- YOUR GOAL:
Look through the records below and copy each line that includes the word "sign".

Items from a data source
_ _ _ _ _ _ _

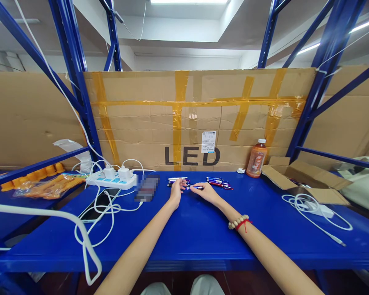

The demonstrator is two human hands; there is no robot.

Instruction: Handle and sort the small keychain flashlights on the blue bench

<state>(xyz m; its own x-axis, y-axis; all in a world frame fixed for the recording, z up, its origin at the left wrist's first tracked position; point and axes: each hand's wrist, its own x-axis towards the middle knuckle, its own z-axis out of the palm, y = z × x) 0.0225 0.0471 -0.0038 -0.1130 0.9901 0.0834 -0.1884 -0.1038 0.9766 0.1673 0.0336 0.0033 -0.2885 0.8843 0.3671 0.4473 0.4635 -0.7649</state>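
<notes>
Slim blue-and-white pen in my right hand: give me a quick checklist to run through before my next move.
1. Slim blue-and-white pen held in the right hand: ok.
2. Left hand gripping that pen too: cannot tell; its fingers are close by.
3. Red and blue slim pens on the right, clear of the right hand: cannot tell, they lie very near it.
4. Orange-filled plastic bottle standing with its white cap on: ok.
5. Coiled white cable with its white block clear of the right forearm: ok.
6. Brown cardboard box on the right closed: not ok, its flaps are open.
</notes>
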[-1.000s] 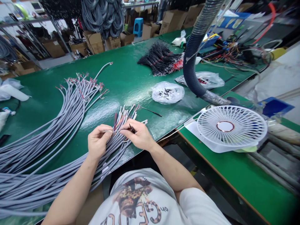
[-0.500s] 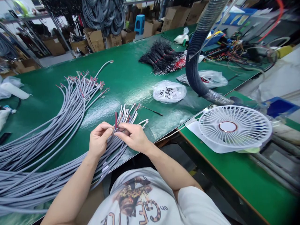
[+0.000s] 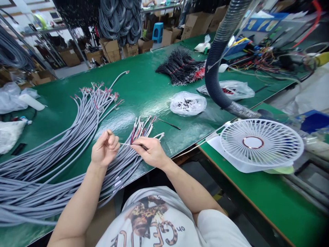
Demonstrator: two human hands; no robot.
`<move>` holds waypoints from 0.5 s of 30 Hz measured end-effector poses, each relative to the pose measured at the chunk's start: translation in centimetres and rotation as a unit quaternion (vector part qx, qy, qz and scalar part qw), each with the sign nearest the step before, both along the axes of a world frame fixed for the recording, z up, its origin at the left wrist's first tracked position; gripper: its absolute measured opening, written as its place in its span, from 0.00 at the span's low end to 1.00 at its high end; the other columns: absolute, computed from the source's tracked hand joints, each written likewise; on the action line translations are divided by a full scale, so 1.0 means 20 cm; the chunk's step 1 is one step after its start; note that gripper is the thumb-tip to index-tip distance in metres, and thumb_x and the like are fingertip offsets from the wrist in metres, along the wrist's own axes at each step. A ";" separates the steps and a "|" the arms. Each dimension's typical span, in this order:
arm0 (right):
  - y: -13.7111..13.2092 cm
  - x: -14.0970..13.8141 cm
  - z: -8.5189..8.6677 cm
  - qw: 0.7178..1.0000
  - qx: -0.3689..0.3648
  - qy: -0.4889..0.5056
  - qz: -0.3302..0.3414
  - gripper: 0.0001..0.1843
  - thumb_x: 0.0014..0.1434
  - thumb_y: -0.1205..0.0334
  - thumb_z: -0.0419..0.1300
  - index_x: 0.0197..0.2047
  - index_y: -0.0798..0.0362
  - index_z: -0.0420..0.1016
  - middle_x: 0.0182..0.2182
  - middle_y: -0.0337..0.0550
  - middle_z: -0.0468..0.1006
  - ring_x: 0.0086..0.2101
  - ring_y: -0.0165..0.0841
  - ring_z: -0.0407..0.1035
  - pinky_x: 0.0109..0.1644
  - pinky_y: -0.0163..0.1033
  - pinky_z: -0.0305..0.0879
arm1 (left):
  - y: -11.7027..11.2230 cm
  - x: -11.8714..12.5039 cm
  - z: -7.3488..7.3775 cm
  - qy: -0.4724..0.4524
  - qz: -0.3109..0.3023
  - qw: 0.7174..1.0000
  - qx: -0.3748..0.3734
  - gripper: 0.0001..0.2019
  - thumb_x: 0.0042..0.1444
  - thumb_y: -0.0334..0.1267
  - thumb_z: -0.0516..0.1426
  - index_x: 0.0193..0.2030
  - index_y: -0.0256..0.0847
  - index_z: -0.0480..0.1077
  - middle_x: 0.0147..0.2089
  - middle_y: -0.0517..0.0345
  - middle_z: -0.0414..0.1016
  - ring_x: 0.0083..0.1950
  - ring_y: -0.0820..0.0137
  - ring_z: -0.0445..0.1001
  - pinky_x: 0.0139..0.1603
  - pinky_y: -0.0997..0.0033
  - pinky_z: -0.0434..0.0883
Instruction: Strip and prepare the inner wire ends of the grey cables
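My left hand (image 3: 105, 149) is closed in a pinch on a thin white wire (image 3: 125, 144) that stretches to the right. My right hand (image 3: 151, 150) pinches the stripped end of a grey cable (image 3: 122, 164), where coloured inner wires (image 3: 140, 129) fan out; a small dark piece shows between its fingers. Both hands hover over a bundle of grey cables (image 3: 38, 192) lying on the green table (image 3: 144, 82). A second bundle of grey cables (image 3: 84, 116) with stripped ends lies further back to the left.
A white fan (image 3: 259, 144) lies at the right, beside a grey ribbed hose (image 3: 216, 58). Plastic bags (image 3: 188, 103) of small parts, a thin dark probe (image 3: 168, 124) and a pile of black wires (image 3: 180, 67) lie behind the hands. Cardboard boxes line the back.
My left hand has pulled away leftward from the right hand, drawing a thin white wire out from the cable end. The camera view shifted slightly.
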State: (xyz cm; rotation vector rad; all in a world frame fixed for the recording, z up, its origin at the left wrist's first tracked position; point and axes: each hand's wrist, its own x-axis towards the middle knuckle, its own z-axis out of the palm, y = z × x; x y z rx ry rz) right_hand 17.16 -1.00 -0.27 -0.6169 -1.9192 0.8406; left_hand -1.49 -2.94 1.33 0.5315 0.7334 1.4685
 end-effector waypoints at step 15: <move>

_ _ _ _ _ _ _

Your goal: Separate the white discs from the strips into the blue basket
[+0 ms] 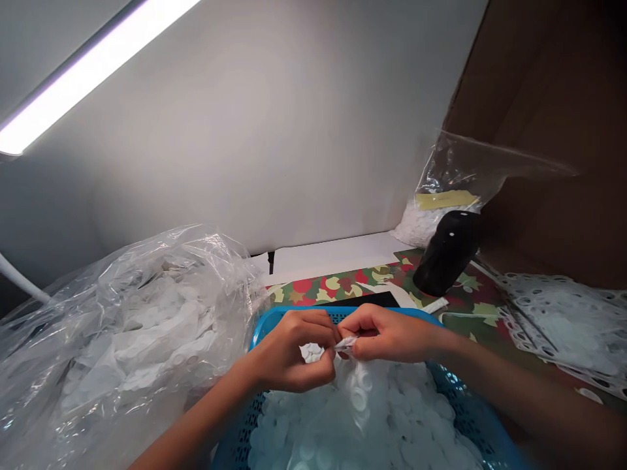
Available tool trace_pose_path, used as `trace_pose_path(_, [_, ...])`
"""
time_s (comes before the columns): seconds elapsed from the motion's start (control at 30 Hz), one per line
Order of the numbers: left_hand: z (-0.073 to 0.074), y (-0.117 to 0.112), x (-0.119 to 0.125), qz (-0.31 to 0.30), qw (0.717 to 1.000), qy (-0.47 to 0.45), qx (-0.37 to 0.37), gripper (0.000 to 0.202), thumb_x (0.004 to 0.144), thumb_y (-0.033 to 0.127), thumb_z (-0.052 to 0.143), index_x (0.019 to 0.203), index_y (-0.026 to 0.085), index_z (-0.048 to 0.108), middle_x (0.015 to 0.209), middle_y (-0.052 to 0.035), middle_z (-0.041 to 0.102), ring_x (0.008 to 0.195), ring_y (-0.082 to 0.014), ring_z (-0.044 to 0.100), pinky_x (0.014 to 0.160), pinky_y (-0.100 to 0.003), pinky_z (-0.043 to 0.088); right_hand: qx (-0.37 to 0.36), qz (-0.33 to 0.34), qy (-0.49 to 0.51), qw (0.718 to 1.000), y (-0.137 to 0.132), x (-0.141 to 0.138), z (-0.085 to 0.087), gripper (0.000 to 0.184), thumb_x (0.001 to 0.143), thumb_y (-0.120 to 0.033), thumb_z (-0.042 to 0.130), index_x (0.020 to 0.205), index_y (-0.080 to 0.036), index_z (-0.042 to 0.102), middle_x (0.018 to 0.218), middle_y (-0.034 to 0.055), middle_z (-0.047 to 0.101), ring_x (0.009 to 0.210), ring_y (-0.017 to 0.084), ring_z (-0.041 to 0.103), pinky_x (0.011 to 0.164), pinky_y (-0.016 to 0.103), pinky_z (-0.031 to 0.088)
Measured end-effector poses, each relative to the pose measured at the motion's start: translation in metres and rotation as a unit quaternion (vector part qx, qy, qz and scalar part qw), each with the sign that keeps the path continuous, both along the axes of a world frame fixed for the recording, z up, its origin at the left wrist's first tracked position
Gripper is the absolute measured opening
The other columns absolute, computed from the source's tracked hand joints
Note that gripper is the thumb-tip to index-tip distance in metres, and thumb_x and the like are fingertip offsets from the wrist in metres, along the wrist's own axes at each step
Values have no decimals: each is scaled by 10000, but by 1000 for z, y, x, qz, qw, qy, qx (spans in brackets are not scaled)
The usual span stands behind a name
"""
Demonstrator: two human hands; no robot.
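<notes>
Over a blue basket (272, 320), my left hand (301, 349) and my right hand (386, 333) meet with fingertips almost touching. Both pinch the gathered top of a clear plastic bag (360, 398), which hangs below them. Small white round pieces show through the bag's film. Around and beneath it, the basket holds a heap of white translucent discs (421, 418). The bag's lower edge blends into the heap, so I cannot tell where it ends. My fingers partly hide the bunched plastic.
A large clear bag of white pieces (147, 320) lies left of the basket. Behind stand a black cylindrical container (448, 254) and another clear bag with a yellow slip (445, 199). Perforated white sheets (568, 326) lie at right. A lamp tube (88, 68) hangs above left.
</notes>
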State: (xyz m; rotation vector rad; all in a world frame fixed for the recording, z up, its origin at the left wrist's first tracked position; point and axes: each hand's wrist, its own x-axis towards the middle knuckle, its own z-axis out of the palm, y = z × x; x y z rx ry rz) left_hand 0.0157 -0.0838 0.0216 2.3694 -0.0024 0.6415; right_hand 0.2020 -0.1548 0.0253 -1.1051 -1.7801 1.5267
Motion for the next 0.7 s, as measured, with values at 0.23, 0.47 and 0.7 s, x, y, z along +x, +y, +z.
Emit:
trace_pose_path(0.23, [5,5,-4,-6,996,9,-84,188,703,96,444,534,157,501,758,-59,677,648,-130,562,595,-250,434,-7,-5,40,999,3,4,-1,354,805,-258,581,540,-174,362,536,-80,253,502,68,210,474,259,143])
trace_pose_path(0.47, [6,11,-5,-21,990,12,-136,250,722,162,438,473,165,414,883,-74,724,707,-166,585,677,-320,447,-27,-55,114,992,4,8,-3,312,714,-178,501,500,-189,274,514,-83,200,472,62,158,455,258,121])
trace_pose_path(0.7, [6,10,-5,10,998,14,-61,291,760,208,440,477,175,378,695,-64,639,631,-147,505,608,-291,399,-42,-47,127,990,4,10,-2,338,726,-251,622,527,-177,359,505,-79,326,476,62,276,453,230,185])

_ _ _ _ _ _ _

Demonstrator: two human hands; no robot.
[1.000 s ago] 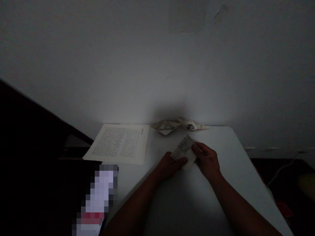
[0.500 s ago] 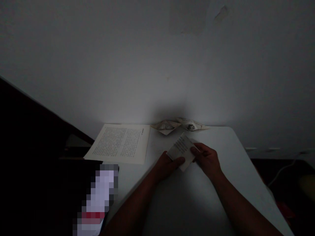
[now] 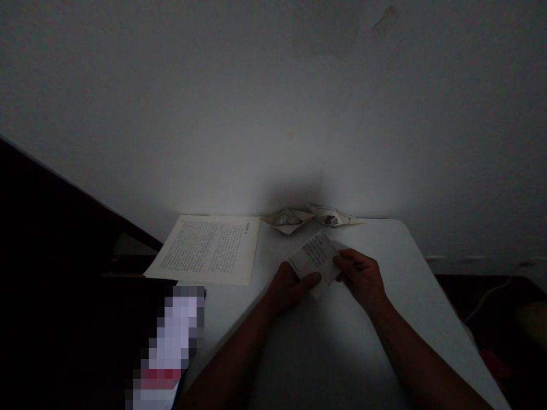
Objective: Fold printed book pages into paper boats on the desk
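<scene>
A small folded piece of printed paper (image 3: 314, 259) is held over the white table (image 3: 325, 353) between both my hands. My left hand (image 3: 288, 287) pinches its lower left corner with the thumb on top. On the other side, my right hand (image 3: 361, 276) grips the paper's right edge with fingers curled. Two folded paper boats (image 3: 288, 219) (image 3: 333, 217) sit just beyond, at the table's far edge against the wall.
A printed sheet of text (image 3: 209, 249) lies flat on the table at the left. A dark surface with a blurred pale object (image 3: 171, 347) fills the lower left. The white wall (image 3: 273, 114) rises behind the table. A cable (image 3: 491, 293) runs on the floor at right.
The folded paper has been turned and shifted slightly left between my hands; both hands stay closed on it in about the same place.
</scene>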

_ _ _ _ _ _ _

- ANSWER TO THE EXERCISE:
`<move>` holds waypoints from 0.5 s of 30 Hz measured end-effector poses, each relative to the pose measured at the chunk's start: translation in centimetres and rotation as a unit quaternion (vector part qx, qy, qz and scalar part qw), each with the sign nearest the step before, both along the axes of a world frame fixed for the recording, z up, its origin at the left wrist's first tracked position; gripper: its absolute measured opening, written as its place in its span, from 0.00 at the span's low end to 1.00 at its high end; the other columns: absolute, computed from the source's tracked hand joints, each written likewise; on the action line translations are divided by a full scale, so 1.0 means 20 cm; the chunk's step 1 is one step after its start; note that gripper is the thumb-tip to index-tip distance in metres, and thumb_x and the like are fingertip offsets from the wrist in metres, along the wrist's own axes at each step. A ";" separates the steps and a "|" the arms. Each dimension's typical span, in this order:
Measured end-effector poses, each relative to the pose measured at the motion's start: translation in metres and rotation as a unit quaternion (vector part qx, qy, qz and scalar part qw), each with the sign that keeps the path continuous, both along the axes of a world frame fixed for the recording, z up, its origin at the left wrist's first tracked position

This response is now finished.